(TASK) From the entries below, retype only the lines from the one with "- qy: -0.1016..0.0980" through the one with "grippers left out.", exactly as written.
####################
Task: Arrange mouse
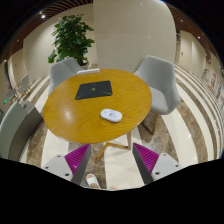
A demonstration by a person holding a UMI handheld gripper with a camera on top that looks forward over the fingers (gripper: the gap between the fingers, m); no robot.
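White mouse point(111, 115) sat right of center on the table point(70, 115), below the pad point(89, 90). Gripper point(108, 158) hung spread and empty, well short. Looked like approach stage; next it'd need lowering over the mouse.

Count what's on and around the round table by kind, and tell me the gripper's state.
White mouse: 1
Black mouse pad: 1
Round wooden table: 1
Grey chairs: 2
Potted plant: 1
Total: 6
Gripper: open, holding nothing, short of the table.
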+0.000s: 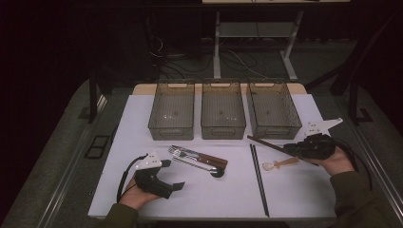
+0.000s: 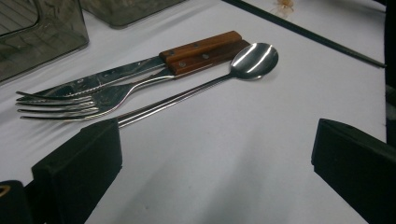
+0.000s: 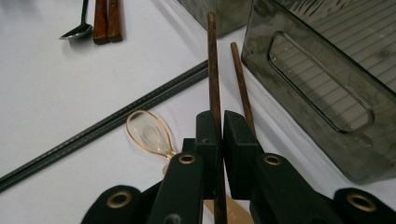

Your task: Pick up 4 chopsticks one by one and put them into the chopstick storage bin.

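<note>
The right claw is pinched tight on a slim brown wooden chopstick, round in section and matt, which runs straight out between the two black rubbery pads. A second wooden chopstick lies just beside it on the white surface, angled toward the wall of a smoky translucent plastic bin with a ribbed floor and an oblong handle slot. The right gripper view also brings out a clear spoon with an amber rim, glassy and oval, next to a pair of long black chopsticks lying flat.

From the high view, the held chopstick reaches from the right claw toward the front of the right-hand bin, one of three alike in a row. The black pair lies well apart from the bins, between the two hands.

The left claw stands wide open and holds nothing, resting low on the surface. The left gripper view gives the cutlery detail that the high view blurs: a polished steel fork, a serrated knife with a riveted reddish wood handle, and a thin-stemmed mirror-bright spoon, all lying close together.
</note>
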`<action>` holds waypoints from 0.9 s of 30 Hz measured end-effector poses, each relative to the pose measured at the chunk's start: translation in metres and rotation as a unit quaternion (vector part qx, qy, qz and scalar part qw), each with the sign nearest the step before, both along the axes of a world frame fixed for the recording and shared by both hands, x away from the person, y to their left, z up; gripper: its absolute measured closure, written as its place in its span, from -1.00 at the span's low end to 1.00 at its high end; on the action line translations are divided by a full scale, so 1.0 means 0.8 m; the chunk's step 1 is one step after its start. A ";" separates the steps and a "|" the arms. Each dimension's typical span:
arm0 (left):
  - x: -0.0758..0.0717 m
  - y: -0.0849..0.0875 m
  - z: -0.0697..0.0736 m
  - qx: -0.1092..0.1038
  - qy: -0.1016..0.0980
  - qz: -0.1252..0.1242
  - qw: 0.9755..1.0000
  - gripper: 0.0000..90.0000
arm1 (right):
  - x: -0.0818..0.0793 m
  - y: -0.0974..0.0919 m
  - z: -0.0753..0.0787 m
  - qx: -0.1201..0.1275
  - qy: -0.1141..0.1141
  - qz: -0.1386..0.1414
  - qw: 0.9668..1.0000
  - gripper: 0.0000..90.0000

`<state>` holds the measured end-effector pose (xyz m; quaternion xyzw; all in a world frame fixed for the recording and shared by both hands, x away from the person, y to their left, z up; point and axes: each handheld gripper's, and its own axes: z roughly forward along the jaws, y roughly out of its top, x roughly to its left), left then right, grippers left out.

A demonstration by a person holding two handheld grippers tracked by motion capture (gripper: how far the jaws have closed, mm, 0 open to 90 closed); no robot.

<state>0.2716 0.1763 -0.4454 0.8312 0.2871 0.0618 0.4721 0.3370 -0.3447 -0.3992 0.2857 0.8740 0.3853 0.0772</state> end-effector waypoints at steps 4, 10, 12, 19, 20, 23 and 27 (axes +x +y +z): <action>0.000 0.000 -0.001 -0.001 -0.002 -0.005 1.000 -1.00 | -0.001 0.007 0.001 0.010 0.002 0.001 1.000 0.88; 0.003 0.002 -0.002 0.000 0.001 -0.001 1.000 -1.00 | -0.002 0.019 0.004 0.034 0.003 0.008 0.999 0.88; 0.003 0.001 -0.002 0.002 0.000 -0.001 1.000 -1.00 | -0.003 0.022 0.006 0.041 0.001 0.011 0.999 0.88; 0.003 0.000 -0.002 0.009 0.000 -0.001 1.000 -1.00 | -0.005 0.036 0.010 0.055 0.002 0.024 0.998 0.88; 0.003 -0.001 -0.002 0.007 0.000 -0.002 1.000 -1.00 | -0.006 0.039 0.011 0.056 0.003 0.024 0.998 0.88; 0.003 -0.002 -0.001 0.006 0.000 -0.004 1.000 -1.00 | -0.006 0.046 0.013 0.060 0.002 0.029 0.998 0.88; 0.003 -0.002 -0.001 0.003 0.001 -0.005 1.000 -1.00 | -0.004 0.059 0.015 0.060 0.001 0.034 0.998 0.88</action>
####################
(FINISHED EXERCISE)
  - qy: -0.1016..0.0980
  - qz: -0.1252..0.1242
  - qw: 0.9755..1.0000
  - gripper: 0.0000..90.0000
arm1 (right):
  - x: -0.0818..0.0793 m
  - y: -0.0974..0.0919 m
  - z: -0.0753..0.0787 m
  - qx: -0.1201..0.1275
  - qy: -0.1141..0.1141
  - qz: -0.1386..0.1414
  - qw: 0.9668..1.0000
  - gripper: 0.0000..90.0000

`<state>` holds the measured end-effector pose (xyz m; quaternion xyzw; all in a world frame fixed for the recording and shared by both hands, x away from the person, y to their left, z up; point and axes: each handheld gripper's, and its own axes: z roughly forward along the jaws, y roughly out of its top, x roughly to its left), left then right, grippers left out.

The answer has now been finished.